The Chief Economist and Senior Vice President for Development Economies at the World Bank, Mr Indermit Gill has stated that Ghana’s growth has been positive but not sufficient.
Addressing the gathering at the launch of the 2024 World Development Report titled: “The Middle-Income Trap” in Accra, on October 10, 2024 Indermit Gill highlighted the need to increase the growth rate without over-reliance on external borrowing.
He recommended maintaining a public Debt-to-GDP ratio of not more than 50 percent to create a more favorable environment for growth.
He urged Ghana to expedite its economic growth whilst carefully managing public debt. He pointed out that despite being classified as a lower-middle-income country for over a decade Ghana’s growth rate has not kept pace with East Asian countries.
Mr. Gill stated that Ghana’s growth has been positive, but not sufficient, highlighting the need to increase the growth rate without over-reliance on external borrowing.
He recommended maintaining a public Debt-to-GDP ratio of no more than 50 percent to create a more favourable environment for growth.
Mr. Gill cited the successes of nations like South Korea and China which sustained high growth rates over decades, expressing confidence that Ghana, with its educated workforce and rich natural resources could achieve similar outcomes.
However, he stressed the importance of balancing public and private investment, emphasising that private sector involvement would be crucial for Ghana’s transition to a high-income economy. He also called for Ghana to leverage its Diaspora and deepen integration with global markets.
Despite the increasingly challenging global economic landscape, Mr. Gill affirmed that Ghana is well-positioned to improve its domestic conditions and achieve sustained growth.
The World Bank has launched its 2024 World Development Report titled: “The Middle-Income Trap” in Ghana, outlining key strategies for developing economies to avoid stagnation in the middle-income bracket.
The report asserts that lower-middle-income countries must transcend investment-driven models by adopting modern technologies and successful business practices from abroad.
Meanwhile, upper-middle-income nations are encouraged to enhance innovation and advance technological frontiers.
To achieve these goals, the report suggests reconfiguring economic structures related to enterprises, labor and energy, thereby fostering greater economic freedom, social mobility and political competition.
Dr. Maxwell Opoku-Afari, First Deputy Governor of the Bank of Ghana underscored the urgent need for strategic investments to drive structural transformation in Ghana’s economy.
He advocated for a more intentional investment approach, asserting that transforming the nation’s economic structure is vital for moving beyond its current middle-income status.
Dr. Opoku-Afari stated that the key issue for Ghana is about investment, emphasising the need for a targeted and transformative investment agenda.
He highlighted that economic growth should be built on solid, sustainable foundations rather than temporary fiscal measures.
His comments reflect a broader recognition of Ghana’s vulnerability to external shocks, illustrated by recent economic turmoil linked to global commodity price fluctuations and dependence on external financing.
Dr.
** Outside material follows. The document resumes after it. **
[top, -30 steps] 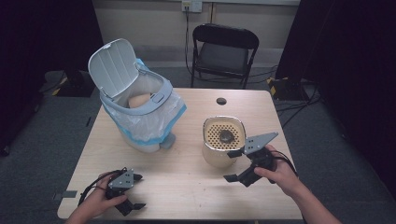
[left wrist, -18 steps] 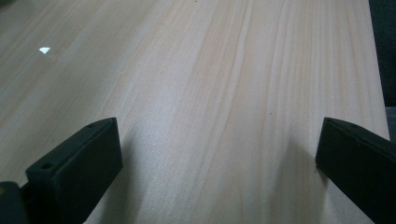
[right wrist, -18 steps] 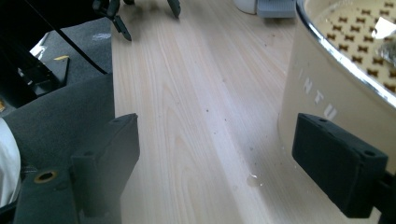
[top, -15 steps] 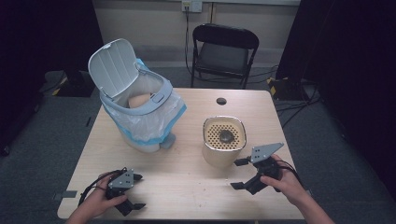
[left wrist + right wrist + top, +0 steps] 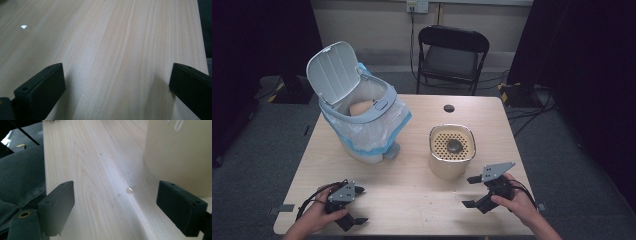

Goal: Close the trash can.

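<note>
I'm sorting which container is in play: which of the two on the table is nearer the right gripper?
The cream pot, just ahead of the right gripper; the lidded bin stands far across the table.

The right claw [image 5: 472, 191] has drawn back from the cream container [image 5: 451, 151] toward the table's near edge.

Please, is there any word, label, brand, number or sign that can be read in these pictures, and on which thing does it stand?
None can be read.
Cream container: a whitish mark at the top edge of the right gripper view, cut off and blurred, not readable.
Bin, chair, table: no text visible.
</note>
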A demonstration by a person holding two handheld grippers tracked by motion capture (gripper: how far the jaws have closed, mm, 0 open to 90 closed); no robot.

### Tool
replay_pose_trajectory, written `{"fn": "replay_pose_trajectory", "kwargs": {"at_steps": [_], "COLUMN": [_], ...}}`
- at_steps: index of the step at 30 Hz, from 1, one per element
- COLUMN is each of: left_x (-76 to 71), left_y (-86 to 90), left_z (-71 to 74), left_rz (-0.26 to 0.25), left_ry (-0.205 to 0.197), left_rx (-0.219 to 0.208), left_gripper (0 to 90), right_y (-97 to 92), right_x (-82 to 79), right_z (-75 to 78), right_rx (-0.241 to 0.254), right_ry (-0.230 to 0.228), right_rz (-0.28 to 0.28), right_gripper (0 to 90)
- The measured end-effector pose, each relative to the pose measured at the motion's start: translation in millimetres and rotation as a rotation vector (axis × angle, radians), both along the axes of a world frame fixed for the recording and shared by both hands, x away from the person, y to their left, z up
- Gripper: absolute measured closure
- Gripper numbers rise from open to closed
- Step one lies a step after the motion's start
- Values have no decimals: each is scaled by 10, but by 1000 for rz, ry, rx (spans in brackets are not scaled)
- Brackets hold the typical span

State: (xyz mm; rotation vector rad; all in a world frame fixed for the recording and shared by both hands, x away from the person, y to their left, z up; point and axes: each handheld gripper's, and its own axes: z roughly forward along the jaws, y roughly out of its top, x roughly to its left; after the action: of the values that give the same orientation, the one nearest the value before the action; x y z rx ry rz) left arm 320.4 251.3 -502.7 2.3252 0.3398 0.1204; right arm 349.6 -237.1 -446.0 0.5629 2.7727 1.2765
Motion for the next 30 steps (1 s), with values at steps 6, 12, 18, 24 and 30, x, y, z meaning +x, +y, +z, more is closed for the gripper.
{"fn": "replay_pose_trajectory", "kwargs": {"at_steps": [6, 12, 18, 24, 30], "left_x": [1, 0, 18, 35, 74], "left_y": [-1, -1, 33, 74, 100], "left_z": [-1, -1, 11, 60, 159], "left_rz": [-2, 0, 28, 84, 138], "left_ry": [-1, -1, 9, 30, 46], "left_rx": [-4, -5, -23, -19, -27], "left_gripper": [0, 0, 32, 159, 159], "right_y": [5, 16, 31, 13, 14], "right_x": [13, 8, -9, -19, -21], "right_z": [-245, -422, -493, -540, -541], "right_rx": [-27, -51, -85, -59, -59], "right_ry": [1, -34, -65, -102, -104], "right_rz": [-36, -54, -43, -57, -60], "right_gripper": [148, 149, 148, 143, 142]}}
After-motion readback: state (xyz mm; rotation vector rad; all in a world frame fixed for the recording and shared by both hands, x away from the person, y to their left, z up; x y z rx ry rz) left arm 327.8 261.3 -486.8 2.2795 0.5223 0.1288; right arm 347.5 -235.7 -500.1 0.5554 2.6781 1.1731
Opoku-Afari also addressed the critical need for enhanced domestic revenue mobilisation. Despite ongoing tax reforms, Ghana’s revenue generation remains insufficient to support long-term growth.
“The quality of revenue mobilisation in Ghana is well below where it should be,” he explained, stressing the importance of broadening the tax base rather than intensifying collections from existing taxpayers.
“We should not continue to scrape the bottom. We need to expand the tax net and involve more people as part of the social contract necessary for structural transformation,” he added.
This approach, he suggested, would not only boost government revenues but also foster a sense of civic responsibility and shared commitment to national development.
He emphasised the importance of scrutinising public spending, arguing that the quality of expenditures is just as critical as revenue generation.
“How do we ensure that our spending is done more efficiently to develop this country?” he questioned.
Addressing these inefficiencies is crucial for Ghana if it hopes to meet its developmental goals while maintaining fiscal discipline.
According to Dr. Opoku-Afari, a core challenge facing Ghana is the lack of “infusion”—a term he used to describe investments that genuinely transform the domestic economy, particularly by nurturing local talent and capacity.
He contrasted this with South Korea’s rapid industrialisation, arguing that foreign investments in Ghana often fail to impart the skills and knowledge necessary for sustainable long-term growth.